I'll double check the lisp host driver works in duplex against current dev branch (most recent round of testing was send-only). Guess you're familiar with all the gotchas to do with opening a tty as 'raw' device? (i.e disable all the flow control)

This sounds trivial but it seems to bite me in the ass anew every time I do the raw serial song & dance on linux... (midi-over-serial, native lisp monome grid driver, aleph host protocol - I got caught out every time)

catfact commented 7 years ago

thanks! yeah i think i have it almost sorted now. the terminal stuff is fine but i had indeed made some other dumb mistakes. and i think for anything useful to happen it has to be multithreaded.

agreed, seems like binary over serial on linux is always more painful than one suspects.

catfact commented 7 years ago

i (force) pushed to catfact/bees-remote, it's pretty clean if you happen to feel like taking a look. almost there but somethings not quite right with duplex i/o - it hangs on read(), even with all the usual suspects - raw mode, also setting timeout, min bytes=0, etc... i may or may not bang on it some more late tonight.

ghost commented 7 years ago

and i think for anything useful to happen it has to be multithreaded.
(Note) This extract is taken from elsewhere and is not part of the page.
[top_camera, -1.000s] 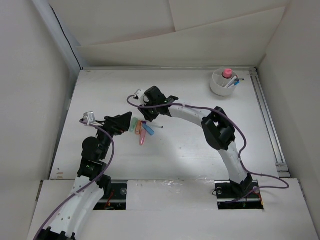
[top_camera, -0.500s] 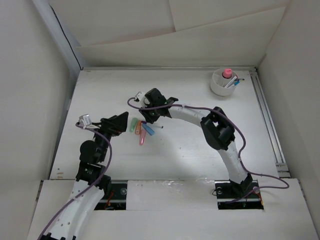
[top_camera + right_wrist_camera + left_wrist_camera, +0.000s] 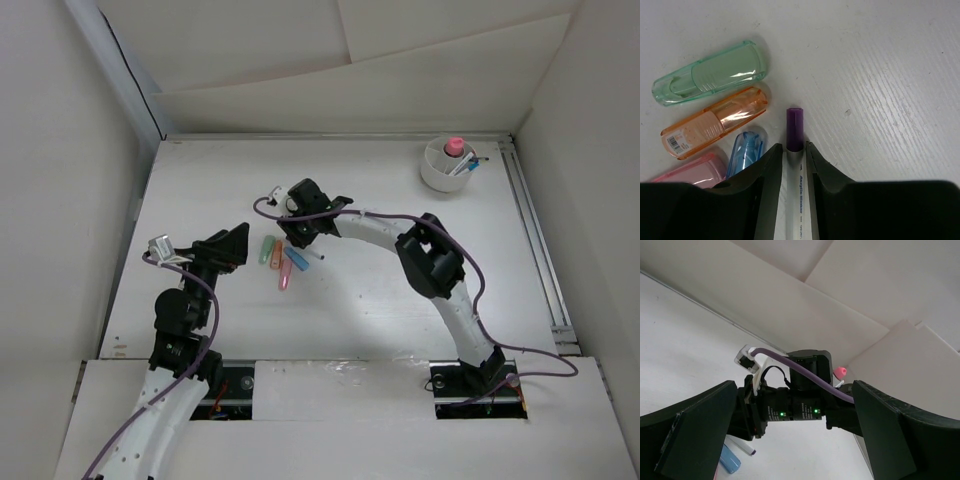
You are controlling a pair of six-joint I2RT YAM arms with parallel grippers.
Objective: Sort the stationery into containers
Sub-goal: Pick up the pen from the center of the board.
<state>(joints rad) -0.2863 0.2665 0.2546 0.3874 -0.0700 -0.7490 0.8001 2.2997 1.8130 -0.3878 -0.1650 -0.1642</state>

This is how I handle things on lisp. I make extensive use of a concurrency device called CSP channel (somewhat like a thread-safe pipe for in-process data).

But think more idiomatic C to use polling file descriptors instead! So writes shouldnever block - no problem there. But for receiving back from aleph on commands that trigger a reply (i.e making the code transactional) you have to introduce some maximum time window the aleph is given in order to reply. If it doesn't respond within that time, the function returns an error. Polling the FD to check for aleph reply is done in a tight loop up to a certain max timeout after sending some command which expects a reply.

Still think adding ack/nack handshaking to the serial protocol would be not a bad idea...

it hangs on read()

I'll try sending a packet with serial op directly from the aleph, both on the supposedly working lisp driver & your new code...

catfact commented 7 years ago

probalby just have to set NONBLOCK or something http://www.linux-mag.com/id/308/

ghost commented 7 years ago

yea that looks similar enough to some alsa midi code I hacked on using FDs & nonblocking reads. Interestingly, although I occasionally wax lyrical about all the awesome features of common lisp (and how those awesome ideas from the 80s are still just catching on in mainstream programming) it's 'streams' (covering all filesystem interaction) just don't do nonblocking reads!

So multithreading becomes somewhat of a default when you have multiple file descriptors being used for IPC or device drivers, unless you hook into UNIX-ey C filedescriptors through an FFI... Yup, lisp also sucks (I'd still argue the least)!

ghost commented 7 years ago

ok so firstly - the lisp version (using multithreading) still seems to work on my machine.

secondly....

serial-com-proto/bees-remote [bees-remote●] » make gcc bees-serial.c port.c test-main.c -I../../../apps/bees/src/ -g -o bees-remote-test -lncurses -lpthread In file included from bees-serial.c:2:0: bees-serial.h:26:19: fatal error: types.h: No such file or directory

include "types.h"

               ^

compilation terminated. In file included from port.c:8:0: port.h:10:19: fatal error: types.h: No such file or directory

include "types.h"

               ^

compilation terminated. In file included from test-main.c:8:0: bees-serial.h:26:19: fatal error: types.h: No such file or directory

include "types.h"

               ^

compilation terminated. make: *\ [Makefile:22: bees-remote-test] Error 1 serial-com-proto/bees-remote [bees-remote●] »

catfact commented 7 years ago

oop. added

all the terminal stuff is working now, made prettier windows to see the bytes coming in. will flesh out the protocol parser next.

got distracted by the depressing ascension of the clown king over here

ghost commented 7 years ago

got distracted by the depressing ascension of the clown king over here

Maybe if we all close our eyes and say "I don't believe in trump" he'll disappear in a puff of orange smoke... The world's running out of other options we might as well try it!